* _REQUIRED ACTION_
The following data is to be repeated exactly, its pictures excluded.

++++ DATA

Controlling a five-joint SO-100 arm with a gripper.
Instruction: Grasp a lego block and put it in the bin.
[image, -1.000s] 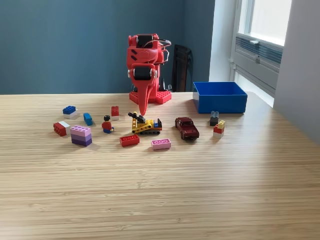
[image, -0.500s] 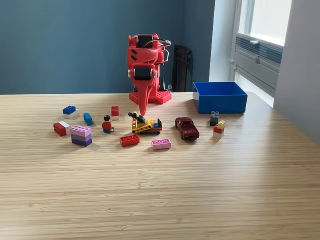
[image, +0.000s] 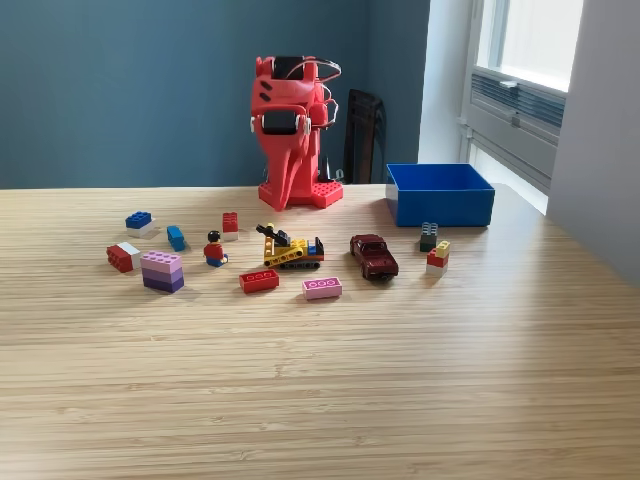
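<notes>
Several lego blocks lie in a loose row across the wooden table: a flat red one (image: 259, 281), a flat pink one (image: 322, 288), a purple stack (image: 162, 271), a small blue one (image: 176, 237) and an upright red one (image: 230, 225). The blue bin (image: 445, 210) stands at the back on the exterior view's right, and I see nothing inside it. My red arm is folded over its base at the back centre. The gripper (image: 287, 196) points down in front of the base, well behind the blocks. It holds nothing. Red on red hides how its jaws stand.
A minifigure (image: 214, 249), a yellow tracked vehicle (image: 290, 249) and a dark red toy car (image: 374, 256) sit among the blocks. A dark grey block (image: 429, 236) and a yellow-and-red block (image: 438, 257) lie in front of the bin. A window wall stands at the right.
The arm has drawn back and up. Its gripper tip, which hung low just above the yellow vehicle, now sits against the base. No block has moved.
</notes>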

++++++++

* _COMPLETED TASK_
Controlling a five-joint SO-100 arm with a gripper.
Instruction: Grasp a lego block and put it in the bin.
[image, -1.000s] 
[image, -0.500s] 
[image, +0.000s] 
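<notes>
Several lego blocks lie in a loose row across the wooden table: a flat red one (image: 259, 281), a flat pink one (image: 322, 288), a purple stack (image: 162, 271), a small blue one (image: 176, 237) and an upright red one (image: 230, 225). The blue bin (image: 445, 210) stands at the back on the exterior view's right, and I see nothing inside it. My red arm is folded over its base at the back centre. The gripper (image: 287, 196) points down in front of the base, well behind the blocks. It holds nothing. Red on red hides how its jaws stand.
A minifigure (image: 214, 249), a yellow tracked vehicle (image: 290, 249) and a dark red toy car (image: 374, 256) sit among the blocks. A dark grey block (image: 429, 236) and a yellow-and-red block (image: 438, 257) lie in front of the bin. A window wall stands at the right.
The arm has drawn back and up. Its gripper tip, which hung low just above the yellow vehicle, now sits against the base. No block has moved.
</notes>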

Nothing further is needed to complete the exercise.